Мориц давно уже не возражал. Лишь удивлялся. Раз она видит его во сне, значит, он жив – вот и все. Она не искала Виктора, нет, она неслась ему навстречу – он уже рядом, и она готова. Для Морица сны были тем, от чего просыпаешься в холодном поту. А для Ясмины – местом, где отдыхала ее душа. Она носила сны с собой, как улитка свой домик. Реальность же была для нее призрачной, исчезающей. И если реальность становилась слишком жестокой, Ясмине всегда было где укрыться. Мориц ей завидовал, но и тревожился: каркасом ее дома снов был другой человек. А если они его не найдут? Что с нею станется? Или если права Сильветта? Вдруг он не хочет, чтоб его нашли?
* * *
Для проводника и пассажиров Мориц и Ясмина были Signor e Signora Sarfati, путешествующие со стариком отцом по семейному делу. Ясмине и Альберту это заблуждение было на руку – избавляло от лишних расспросов, а вот Морицу роль давалась тяжело. В иные моменты он и сам переставал различать, где правда, а где ложь. Они – пара, иногда это казалось таким естественным и привычным. Но потом в нем колом вставал вопрос: чувствует ли она то же, что и он? Ясмина играла роль, ни разу не намекнув Морицу, что это все не более чем притворство. Ее сопровождал еще один спутник, невидимый, – Виктор, стучавший в ее пульсе. Но что она чувствовала к мужчине, который был реальностью, который был рядом, носил ее ребенка и чемодан, подавал ей руку, чтоб она не оступилась?

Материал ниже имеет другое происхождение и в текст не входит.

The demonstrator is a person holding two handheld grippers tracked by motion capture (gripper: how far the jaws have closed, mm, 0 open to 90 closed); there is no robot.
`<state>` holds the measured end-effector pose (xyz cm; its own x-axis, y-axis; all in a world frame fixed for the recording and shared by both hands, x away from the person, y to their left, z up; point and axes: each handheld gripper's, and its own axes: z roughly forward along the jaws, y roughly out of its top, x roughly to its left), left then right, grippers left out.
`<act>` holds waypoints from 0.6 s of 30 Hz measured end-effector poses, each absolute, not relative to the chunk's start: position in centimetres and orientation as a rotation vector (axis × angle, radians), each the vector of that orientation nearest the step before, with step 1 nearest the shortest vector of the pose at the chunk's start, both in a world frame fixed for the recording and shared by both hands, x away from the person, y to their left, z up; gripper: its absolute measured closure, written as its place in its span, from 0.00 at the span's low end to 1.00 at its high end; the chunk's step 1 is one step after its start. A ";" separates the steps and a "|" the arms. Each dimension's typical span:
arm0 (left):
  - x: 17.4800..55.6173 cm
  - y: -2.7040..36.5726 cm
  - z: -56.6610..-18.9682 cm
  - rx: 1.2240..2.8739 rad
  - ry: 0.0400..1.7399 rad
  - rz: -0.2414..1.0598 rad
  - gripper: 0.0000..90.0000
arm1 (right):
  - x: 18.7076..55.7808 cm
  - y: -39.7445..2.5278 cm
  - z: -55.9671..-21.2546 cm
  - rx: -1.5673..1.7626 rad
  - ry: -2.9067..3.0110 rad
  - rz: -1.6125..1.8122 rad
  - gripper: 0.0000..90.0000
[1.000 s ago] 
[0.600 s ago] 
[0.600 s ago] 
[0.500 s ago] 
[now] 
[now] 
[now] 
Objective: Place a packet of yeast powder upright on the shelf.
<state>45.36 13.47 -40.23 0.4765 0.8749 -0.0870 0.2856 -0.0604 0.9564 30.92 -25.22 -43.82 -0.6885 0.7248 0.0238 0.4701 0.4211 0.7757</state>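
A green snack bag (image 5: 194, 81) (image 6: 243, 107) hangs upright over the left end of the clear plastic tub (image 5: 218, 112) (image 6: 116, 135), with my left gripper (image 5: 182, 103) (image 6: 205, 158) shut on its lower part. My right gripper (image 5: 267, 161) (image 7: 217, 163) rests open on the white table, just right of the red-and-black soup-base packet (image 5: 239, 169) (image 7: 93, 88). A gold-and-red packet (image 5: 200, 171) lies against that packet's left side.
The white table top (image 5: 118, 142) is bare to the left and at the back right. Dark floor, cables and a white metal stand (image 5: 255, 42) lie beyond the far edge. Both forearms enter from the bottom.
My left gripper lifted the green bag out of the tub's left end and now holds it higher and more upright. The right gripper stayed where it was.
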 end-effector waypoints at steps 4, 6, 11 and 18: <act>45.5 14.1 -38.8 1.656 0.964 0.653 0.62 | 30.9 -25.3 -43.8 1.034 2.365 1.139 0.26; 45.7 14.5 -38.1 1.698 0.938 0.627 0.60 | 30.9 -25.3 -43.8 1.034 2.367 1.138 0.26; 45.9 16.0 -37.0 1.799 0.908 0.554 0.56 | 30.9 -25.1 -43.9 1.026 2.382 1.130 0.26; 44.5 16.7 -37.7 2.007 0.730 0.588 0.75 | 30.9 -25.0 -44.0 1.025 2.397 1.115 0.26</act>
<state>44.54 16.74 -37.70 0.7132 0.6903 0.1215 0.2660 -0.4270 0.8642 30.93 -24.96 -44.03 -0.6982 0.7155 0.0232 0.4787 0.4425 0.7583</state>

Во всех комнатах воображаемого дома, что Ясмина носила с собой, обитал лишь ее возлюбленный. Но то уже был дом призраков. Пустые кровати и стулья, разбитые окна, по комнатам гуляет ветер. Щелястые стены, худая крыша. Но никто не должен был этого знать. Ясмина расстилала свою уверенность как покров над домом, чтобы никто не заметил, что он вот-вот рухнет.
В маленьком пансионе в Палермо она тайком наблюдала, как Мориц, держа на коленях Жоэль, сидит за расстроенным пианино в салоне. Он терпеливо водил маленькими пальчиками девочки по клавишам, учил пропевать ноты. Никто не играл так с Ясминой, когда она была ребенком. Но Мориц был особенный. Он принимал Жоэль всерьез, и девочка чувствовала себя с ним счастливой. Он не считал ее полуфабрикатом человека, не считал, что ее надо формировать, управлять ею, он принимал Жоэль такой, какая она есть. Насколько неуклюжим он бывал со взрослыми, настолько же естественным – с Жоэль. Когда они сидели вот так, вдвоем, их окружала волшебная тишина. Будто мужчина и девочка были единым целым – с самого начала. Если бы только можно было слепить из двух мужчин одного!